■ **What is being asked**: Give back every entry precisely as written, without any of the images.

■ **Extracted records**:
——
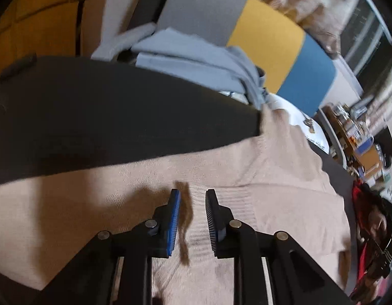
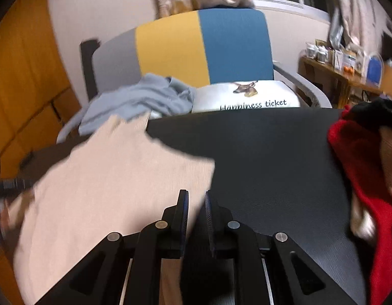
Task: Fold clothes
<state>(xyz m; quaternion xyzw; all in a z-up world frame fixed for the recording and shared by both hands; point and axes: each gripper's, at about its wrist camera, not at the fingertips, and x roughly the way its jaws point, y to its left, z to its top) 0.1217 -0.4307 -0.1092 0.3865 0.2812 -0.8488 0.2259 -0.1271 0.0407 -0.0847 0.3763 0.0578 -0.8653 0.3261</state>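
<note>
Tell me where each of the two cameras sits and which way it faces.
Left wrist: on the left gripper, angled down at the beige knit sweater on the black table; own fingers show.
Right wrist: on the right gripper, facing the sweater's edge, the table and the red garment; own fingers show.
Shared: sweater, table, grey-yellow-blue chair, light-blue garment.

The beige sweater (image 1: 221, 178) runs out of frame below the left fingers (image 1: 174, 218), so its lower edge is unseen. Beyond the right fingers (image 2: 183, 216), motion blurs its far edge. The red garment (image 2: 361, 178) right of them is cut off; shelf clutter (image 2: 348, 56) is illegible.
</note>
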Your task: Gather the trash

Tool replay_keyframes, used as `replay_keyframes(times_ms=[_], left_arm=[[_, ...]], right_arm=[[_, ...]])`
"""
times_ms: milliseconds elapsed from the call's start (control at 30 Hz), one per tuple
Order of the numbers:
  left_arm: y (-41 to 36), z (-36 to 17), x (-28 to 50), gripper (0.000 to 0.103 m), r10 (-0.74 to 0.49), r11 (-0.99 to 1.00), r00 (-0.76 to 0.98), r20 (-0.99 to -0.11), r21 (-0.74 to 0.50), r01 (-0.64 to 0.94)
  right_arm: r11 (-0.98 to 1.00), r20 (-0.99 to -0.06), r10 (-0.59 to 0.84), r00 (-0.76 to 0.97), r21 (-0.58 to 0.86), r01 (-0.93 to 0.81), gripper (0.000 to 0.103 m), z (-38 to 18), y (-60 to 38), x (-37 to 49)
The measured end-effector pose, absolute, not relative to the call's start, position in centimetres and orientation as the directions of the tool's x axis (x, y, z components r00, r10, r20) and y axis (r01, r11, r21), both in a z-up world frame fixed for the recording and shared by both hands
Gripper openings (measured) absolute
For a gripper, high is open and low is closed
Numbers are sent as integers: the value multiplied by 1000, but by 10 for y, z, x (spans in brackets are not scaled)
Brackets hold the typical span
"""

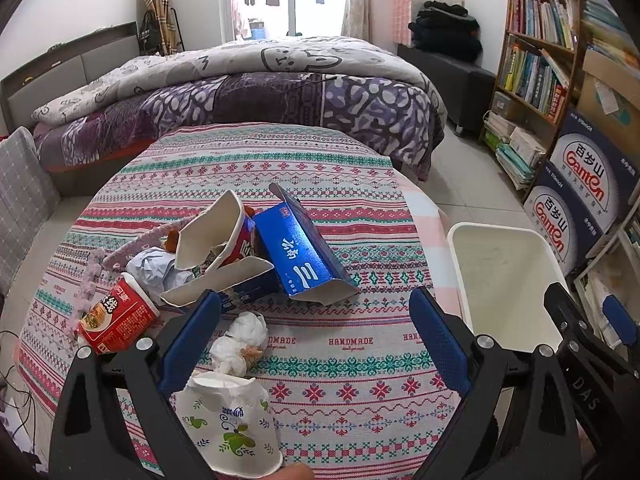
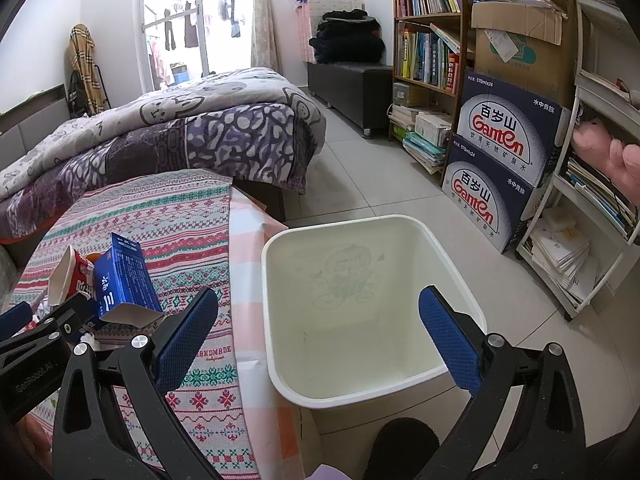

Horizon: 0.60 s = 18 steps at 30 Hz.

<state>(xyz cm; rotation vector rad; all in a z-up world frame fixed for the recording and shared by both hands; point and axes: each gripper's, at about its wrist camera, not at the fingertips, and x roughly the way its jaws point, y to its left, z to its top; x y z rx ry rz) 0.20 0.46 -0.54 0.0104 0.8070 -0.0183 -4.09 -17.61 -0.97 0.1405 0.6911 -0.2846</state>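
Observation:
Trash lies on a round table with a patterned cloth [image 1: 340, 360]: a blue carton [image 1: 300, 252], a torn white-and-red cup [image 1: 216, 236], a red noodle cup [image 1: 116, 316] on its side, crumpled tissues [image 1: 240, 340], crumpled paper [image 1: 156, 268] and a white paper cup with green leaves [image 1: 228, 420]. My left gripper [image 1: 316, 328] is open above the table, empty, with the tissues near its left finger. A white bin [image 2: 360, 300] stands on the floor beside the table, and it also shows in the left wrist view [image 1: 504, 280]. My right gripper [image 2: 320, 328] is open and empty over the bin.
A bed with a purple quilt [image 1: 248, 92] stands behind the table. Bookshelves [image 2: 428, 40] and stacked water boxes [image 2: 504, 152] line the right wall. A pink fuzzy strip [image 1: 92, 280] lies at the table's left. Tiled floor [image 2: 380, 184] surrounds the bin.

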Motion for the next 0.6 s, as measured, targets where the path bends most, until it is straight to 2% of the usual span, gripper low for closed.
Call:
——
■ **Task response**:
Task: Fold clothes
<state>(xyz m; quaternion xyzw; all in a z-up world frame fixed for the recording and shared by both hands; point and axes: each gripper's, at about its wrist camera, not at the fingertips, and x roughly the way its jaws point, y to its left, z to its top) 0.1217 -0.4307 -0.1092 0.3865 0.2812 -0.8488 0.2259 -0.1271 0.0407 -0.0847 0.3763 0.0578 -0.8653 0.3261</state>
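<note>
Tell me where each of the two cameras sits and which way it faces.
Left wrist: on the left gripper, angled down at the beige knit sweater on the black table; own fingers show.
Right wrist: on the right gripper, facing the sweater's edge, the table and the red garment; own fingers show.
Shared: sweater, table, grey-yellow-blue chair, light-blue garment.

The beige sweater (image 1: 221, 178) runs out of frame below the left fingers (image 1: 174, 218), so its lower edge is unseen. Beyond the right fingers (image 2: 183, 216), motion blurs its far edge. The red garment (image 2: 361, 178) right of them is cut off; shelf clutter (image 2: 348, 56) is illegible.
</note>
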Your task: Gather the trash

Tool replay_keyframes, used as `replay_keyframes(times_ms=[_], left_arm=[[_, ...]], right_arm=[[_, ...]])`
"""
times_ms: milliseconds elapsed from the call's start (control at 30 Hz), one per tuple
Order of the numbers:
  left_arm: y (-41 to 36), z (-36 to 17), x (-28 to 50), gripper (0.000 to 0.103 m), r10 (-0.74 to 0.49), r11 (-0.99 to 1.00), r00 (-0.76 to 0.98), r20 (-0.99 to -0.11), r21 (-0.74 to 0.50), r01 (-0.64 to 0.94)
  right_arm: r11 (-0.98 to 1.00), r20 (-0.99 to -0.06), r10 (-0.59 to 0.84), r00 (-0.76 to 0.97), r21 (-0.58 to 0.86), r01 (-0.93 to 0.81), gripper (0.000 to 0.103 m), z (-38 to 18), y (-60 to 38), x (-37 to 49)
The measured end-effector pose, absolute, not relative to the call's start, position in centimetres and orientation as the directions of the tool's x axis (x, y, z components r00, r10, r20) and y axis (r01, r11, r21), both in a z-up world frame fixed for the recording and shared by both hands
Gripper openings (measured) absolute
For a gripper, high is open and low is closed
Numbers are sent as integers: the value multiplied by 1000, but by 10 for y, z, x (spans in brackets are not scaled)
Brackets hold the typical span
"""


Horizon: 0.60 s = 18 steps at 30 Hz.

<state>(xyz cm; rotation vector rad; all in a z-up world frame fixed for the recording and shared by both hands; point and axes: each gripper's, at about its wrist camera, not at the fingertips, and x roughly the way its jaws point, y to its left, z to its top; x y z rx ry rz) 0.20 0.46 -0.54 0.0104 0.8070 -0.0183 -4.09 -17.61 -0.97 0.1405 0.6911 -0.2846</state>
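Observation:
Trash lies on a round table with a patterned cloth [image 1: 340, 360]: a blue carton [image 1: 300, 252], a torn white-and-red cup [image 1: 216, 236], a red noodle cup [image 1: 116, 316] on its side, crumpled tissues [image 1: 240, 340], crumpled paper [image 1: 156, 268] and a white paper cup with green leaves [image 1: 228, 420]. My left gripper [image 1: 316, 328] is open above the table, empty, with the tissues near its left finger. A white bin [image 2: 360, 300] stands on the floor beside the table, and it also shows in the left wrist view [image 1: 504, 280]. My right gripper [image 2: 320, 328] is open and empty over the bin.
A bed with a purple quilt [image 1: 248, 92] stands behind the table. Bookshelves [image 2: 428, 40] and stacked water boxes [image 2: 504, 152] line the right wall. A pink fuzzy strip [image 1: 92, 280] lies at the table's left. Tiled floor [image 2: 380, 184] surrounds the bin.
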
Motion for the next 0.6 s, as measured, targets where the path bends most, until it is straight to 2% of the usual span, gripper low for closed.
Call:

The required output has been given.